There is a stored Cross-Site Scripting (XSS) vulnerability in the LinkedIn Lead Gen Form, specifically in the Company Name and Product Name fields. The vulnerability allows attackers to inject specific HTML elements, enabling them to change the appearance of a page, which can lead to Phishing attacks via the `<a>` tag or Malware download links via the `<a>` tag. The affected HTML elements include `<strong>`, `<em>`, `<a>` (only if it is a HTTPS link), `<ul>`, `<ol>`, `<sub>`, `<br>`, and `<sup>`. This vulnerability poses a significant risk as it can be leveraged for phishing attacks and spreading malware. It's important to note that this issue occurs when naming a company or product with the payload before proceeding to the Lead Gen form.

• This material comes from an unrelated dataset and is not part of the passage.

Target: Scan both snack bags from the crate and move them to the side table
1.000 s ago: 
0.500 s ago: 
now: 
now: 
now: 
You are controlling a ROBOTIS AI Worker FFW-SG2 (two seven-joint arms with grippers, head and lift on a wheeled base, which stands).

JavaScript is not possible in this context, and no `<script>` tags are allowed. ## Steps to Reproduce: 1. Create a new LinkedIn account or log in to an existing one. 2. Navigate to the "Companies" section on LinkedIn and add a new company. 3. Name the company using a payload containing the XSS vector using one of the allowed HTML elements, for example: ```<a href="https://malicious-site.com">Click me!</a>``` 4. Save the company details and proceed to the "Contact Us" Lead Gen form for the company. 5. Observe that the XSS payload remains intact in the "Company Name" field. OR 1. Create a new LinkedIn account or log in to an existing one. 2. Navigate to the "Products" section on a Company's page and add a new product for the company. 3. Name the product using a payload containing the XSS vector using one of the allowed HTML elements, for example: ```<a href="https://malicious-site.com">Click me!</a>``` 4. Save the product details and proceed to the "Contact Us" Lead Gen form for the product. 5. Observe that the XSS payload remains intact in the "Product Name" field and, if applicable, in the "Company Name" field as well. ## Expected Results: The Company Name and Product Name fields should sanitize any injected HTML elements, preventing XSS attacks. Users should not be able to inject payloads into these fields, and any suspicious HTML elements should be neutralized. ## Actual Results: The Company Name and Product Name fields are vulnerable to stored XSS attacks through the allowed HTML elements. ## Impact This vulnerability can be exploited by malicious actors to perform phishing attacks or to spread malware.